== Required action ==
Tally the lines in the listing below that include "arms". Answer with the count and nothing more.

== Dataset content ==
-=-=-
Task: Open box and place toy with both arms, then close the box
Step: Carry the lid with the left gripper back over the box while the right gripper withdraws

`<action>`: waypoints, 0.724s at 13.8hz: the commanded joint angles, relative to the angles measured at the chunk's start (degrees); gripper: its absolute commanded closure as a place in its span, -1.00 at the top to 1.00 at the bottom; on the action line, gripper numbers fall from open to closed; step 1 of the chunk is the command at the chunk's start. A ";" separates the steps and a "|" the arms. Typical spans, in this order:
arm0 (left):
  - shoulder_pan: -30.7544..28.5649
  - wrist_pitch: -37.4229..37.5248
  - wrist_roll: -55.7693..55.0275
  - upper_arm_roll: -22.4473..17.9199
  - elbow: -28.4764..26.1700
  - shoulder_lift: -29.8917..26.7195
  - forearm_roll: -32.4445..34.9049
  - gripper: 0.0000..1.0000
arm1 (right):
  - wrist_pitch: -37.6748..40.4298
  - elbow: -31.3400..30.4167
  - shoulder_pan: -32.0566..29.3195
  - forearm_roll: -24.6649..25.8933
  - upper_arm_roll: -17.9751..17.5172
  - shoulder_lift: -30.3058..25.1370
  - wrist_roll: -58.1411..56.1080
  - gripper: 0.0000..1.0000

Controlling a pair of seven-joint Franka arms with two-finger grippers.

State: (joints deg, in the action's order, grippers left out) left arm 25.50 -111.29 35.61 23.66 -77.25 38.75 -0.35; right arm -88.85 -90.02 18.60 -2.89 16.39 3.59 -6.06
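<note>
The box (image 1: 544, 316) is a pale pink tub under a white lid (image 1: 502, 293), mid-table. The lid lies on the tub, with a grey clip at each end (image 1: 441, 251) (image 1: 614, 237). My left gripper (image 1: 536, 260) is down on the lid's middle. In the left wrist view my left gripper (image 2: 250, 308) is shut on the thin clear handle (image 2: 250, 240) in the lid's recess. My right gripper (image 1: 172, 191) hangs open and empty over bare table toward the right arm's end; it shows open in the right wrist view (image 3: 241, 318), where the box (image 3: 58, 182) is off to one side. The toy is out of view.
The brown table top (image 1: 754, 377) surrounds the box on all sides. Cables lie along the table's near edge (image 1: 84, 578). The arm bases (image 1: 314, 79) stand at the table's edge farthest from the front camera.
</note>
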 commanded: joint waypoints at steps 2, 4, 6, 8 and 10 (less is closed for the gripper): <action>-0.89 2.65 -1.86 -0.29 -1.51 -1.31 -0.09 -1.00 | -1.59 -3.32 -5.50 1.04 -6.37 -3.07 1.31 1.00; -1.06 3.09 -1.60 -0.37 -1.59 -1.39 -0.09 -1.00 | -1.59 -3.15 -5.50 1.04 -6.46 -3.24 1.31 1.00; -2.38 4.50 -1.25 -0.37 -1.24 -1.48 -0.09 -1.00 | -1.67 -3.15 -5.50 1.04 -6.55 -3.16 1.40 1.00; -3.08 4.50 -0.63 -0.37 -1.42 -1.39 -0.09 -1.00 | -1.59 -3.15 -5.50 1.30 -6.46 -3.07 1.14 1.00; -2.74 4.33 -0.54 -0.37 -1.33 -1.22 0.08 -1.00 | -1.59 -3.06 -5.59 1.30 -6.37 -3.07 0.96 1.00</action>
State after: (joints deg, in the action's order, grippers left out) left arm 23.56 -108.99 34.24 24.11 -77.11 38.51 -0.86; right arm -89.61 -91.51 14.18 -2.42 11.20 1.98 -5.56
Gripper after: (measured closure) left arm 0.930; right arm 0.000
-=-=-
== Output ==
3